I'm fully prepared for us to have some struggles, it would be nice if everything worked out happy clappy, but I'm not going to bank on that, and I know that no matter what Truffle will be loved.  It seems to me that severe issues are unlikely (will get more info from the neurologist on what the "worst case" scenario would look like), and we will be okay.

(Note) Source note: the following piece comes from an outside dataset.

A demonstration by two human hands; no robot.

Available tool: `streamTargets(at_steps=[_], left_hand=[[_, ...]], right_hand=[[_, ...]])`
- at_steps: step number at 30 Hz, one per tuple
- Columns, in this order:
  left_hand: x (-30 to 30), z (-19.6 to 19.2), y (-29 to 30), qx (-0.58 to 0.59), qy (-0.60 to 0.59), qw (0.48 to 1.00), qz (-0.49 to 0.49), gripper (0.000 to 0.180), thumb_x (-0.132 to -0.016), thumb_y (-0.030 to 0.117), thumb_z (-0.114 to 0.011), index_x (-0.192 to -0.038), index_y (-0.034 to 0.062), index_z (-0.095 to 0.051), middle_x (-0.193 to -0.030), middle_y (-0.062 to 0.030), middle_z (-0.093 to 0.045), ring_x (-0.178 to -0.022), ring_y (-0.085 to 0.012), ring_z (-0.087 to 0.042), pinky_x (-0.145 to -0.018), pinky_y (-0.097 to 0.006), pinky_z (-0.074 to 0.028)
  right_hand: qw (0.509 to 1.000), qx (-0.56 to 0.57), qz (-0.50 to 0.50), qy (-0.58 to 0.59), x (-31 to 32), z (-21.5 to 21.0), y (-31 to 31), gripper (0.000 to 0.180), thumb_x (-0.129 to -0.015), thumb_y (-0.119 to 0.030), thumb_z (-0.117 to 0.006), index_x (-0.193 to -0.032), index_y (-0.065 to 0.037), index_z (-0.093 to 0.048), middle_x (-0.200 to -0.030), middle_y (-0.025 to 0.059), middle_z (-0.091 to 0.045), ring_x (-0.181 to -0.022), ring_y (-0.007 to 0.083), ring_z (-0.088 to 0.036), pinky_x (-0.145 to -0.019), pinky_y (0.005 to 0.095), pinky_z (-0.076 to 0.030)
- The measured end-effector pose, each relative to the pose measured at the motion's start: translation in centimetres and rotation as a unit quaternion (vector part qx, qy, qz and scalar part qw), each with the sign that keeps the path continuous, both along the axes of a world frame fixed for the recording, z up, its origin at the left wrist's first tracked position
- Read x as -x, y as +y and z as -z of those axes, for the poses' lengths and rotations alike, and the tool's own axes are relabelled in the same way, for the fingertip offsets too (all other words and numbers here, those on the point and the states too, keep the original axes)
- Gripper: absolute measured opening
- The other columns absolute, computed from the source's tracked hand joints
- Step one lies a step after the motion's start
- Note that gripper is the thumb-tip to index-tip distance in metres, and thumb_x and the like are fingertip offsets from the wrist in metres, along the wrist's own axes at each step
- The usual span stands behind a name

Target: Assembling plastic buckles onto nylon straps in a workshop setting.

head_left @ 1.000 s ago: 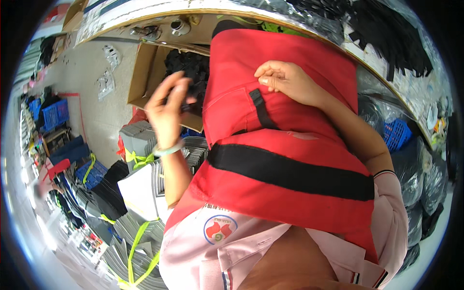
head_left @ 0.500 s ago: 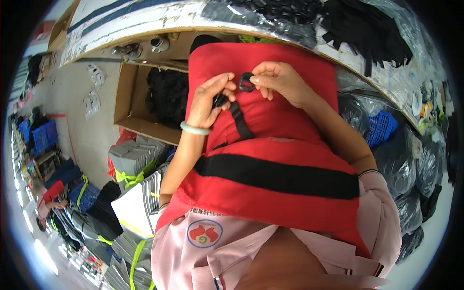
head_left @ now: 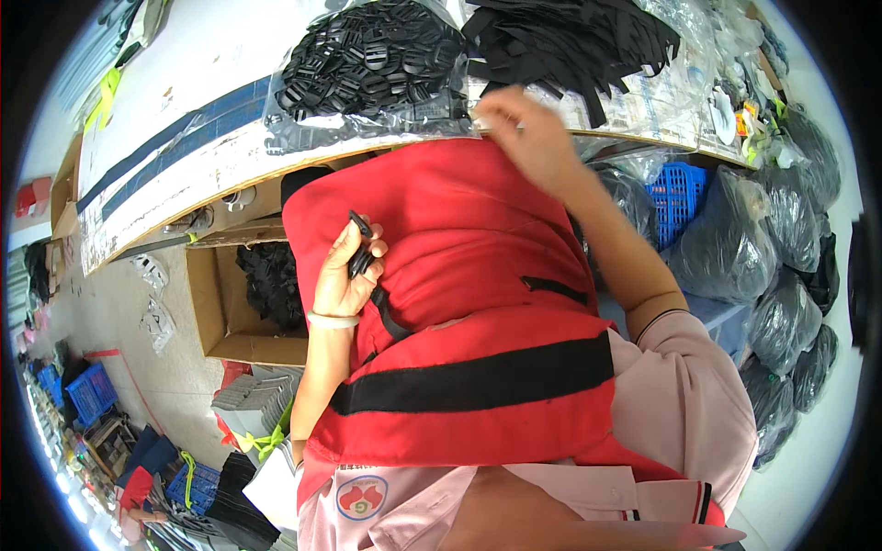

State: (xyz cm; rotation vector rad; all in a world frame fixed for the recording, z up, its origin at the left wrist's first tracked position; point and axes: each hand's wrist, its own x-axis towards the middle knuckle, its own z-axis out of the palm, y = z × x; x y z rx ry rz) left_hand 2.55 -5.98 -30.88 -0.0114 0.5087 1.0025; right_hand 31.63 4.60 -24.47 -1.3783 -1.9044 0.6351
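Observation:
My left hand [head_left: 342, 275] is closed over the red apron, gripping black plastic buckles [head_left: 360, 262]; one pokes up past the thumb. Below its wrist, a short black strap [head_left: 390, 315] lies against the apron [head_left: 441, 239]. My right hand [head_left: 533, 138] is over the table's front edge, smeared by motion, so what its fingers hold, if anything, does not show. Just beyond it lies a heap of cut black webbing strips [head_left: 570, 46]. To the left of the strips, a clear plastic bag holds a pile of black buckles [head_left: 372, 60].
Under the table at left stands an open cardboard box [head_left: 220, 317] with black pieces inside. Grey bundles [head_left: 253, 395] tied in bright green sit beside me. At right are a blue plastic basket [head_left: 678, 202] and several stuffed black bags [head_left: 726, 248]. The white worktable [head_left: 216, 83] spans the front.
My right hand has left the buckle it pinched near the left hand and moved up to the table. The left hand has lowered, keeping hold of buckles. The view has shifted, showing more table.

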Motion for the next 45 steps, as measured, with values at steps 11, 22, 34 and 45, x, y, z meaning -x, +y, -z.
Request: streamTargets(at_steps=[11, 22, 34, 45], left_hand=[[-2.6, -1.4, 1.0, -0.077, 0.227, 0.966, 0.093, 0.025, -0.096, 0.026, -0.058, -0.088, 0.0027, -0.06, -0.077, -0.0037, -0.058, -0.061, -0.0118, -0.054, -0.045, -0.022, -0.041], [-2.5, -3.9, 1.4, -0.14, 0.393, 0.908, -0.027, 0.013, -0.088, 0.012, -0.068, -0.089, -0.0012, -0.069, -0.068, -0.0036, -0.063, -0.054, -0.0073, -0.055, -0.046, -0.02, -0.041], [-3.0, -3.5, 0.1, -0.206, 0.495, 0.843, -0.046, 0.012, -0.085, 0.004, -0.069, -0.097, 0.0001, -0.071, -0.075, -0.0013, -0.065, -0.057, -0.0027, -0.055, -0.047, -0.017, -0.041], [-2.7, -2.8, 0.0, -0.422, 0.674, 0.599, -0.098, 0.02, -0.079, -0.002, -0.071, -0.099, -0.0022, -0.068, -0.076, -0.0071, -0.062, -0.068, -0.0135, -0.061, -0.057, -0.027, -0.046]], right_hand=[[0.928, -0.348, 0.016, -0.129, -2.3, -1.1, 7.5, 0.013, -0.076, -0.011, -0.072, -0.088, -0.015, -0.075, -0.094, -0.0018, -0.066, -0.091, 0.0194, -0.057, -0.083, 0.0311, -0.046], [0.935, 0.251, -0.147, 0.202, 6.9, -1.8, -3.8, 0.014, -0.091, -0.013, -0.062, -0.098, -0.001, -0.066, -0.08, 0.0008, -0.063, -0.071, 0.0077, -0.057, -0.066, 0.021, -0.044], [0.805, 0.471, -0.115, 0.341, 7.6, 1.4, -5.5, 0.027, -0.087, -0.028, -0.069, -0.079, -0.004, -0.06, -0.062, 0.0034, -0.059, -0.045, 0.0081, -0.05, -0.042, 0.022, -0.037], [0.727, 0.476, -0.068, 0.49, 8.6, 2.7, -6.5, 0.029, -0.087, -0.033, -0.07, -0.089, -0.005, -0.062, -0.072, 0.0028, -0.06, -0.054, 0.007, -0.053, -0.049, 0.0214, -0.042]])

Thank you SO much for all your thoughts, comments, and prayers - means so much to me to know we have so many people on our side.  xoxo.


♥ JAM said...

Keeping Truffle (and your whole family) in my thoughts and prayers.

Josey said...

I'm so thankful to hear that chances are so good that Truffle will be a normal functioning, healthy child. Lots of love and prayers headed your way...

Rebecca said...

I'm glad the doc wasn't able to see anything new in addition to what has already been identified so far. Hopefully his fine tooth comb won't turn up anything else either, and I hope you get reassuring information from the neurologist if you decide to meet with him or her. It sounds like you are handling this remarkably well. (((hugs)))

Thalia said...

Nico, that does sound really reassuring, and even if not taking the problem off the table, at least you now know what the likely outcomes are.

Fingers crossed you are on the right side of the numbers.

Spindoctor said...

Oh Nico, I am SO SORRY! My fingers are crossed that you get the best news possible at the end of this. My thoughts are with you. xxoo

Jess said...

I'm just seeing this now. My thoughts are with you guys as you go through this.

Jesse (SHG9 from FT)

Lisa said...

All these tests. It most stress you out.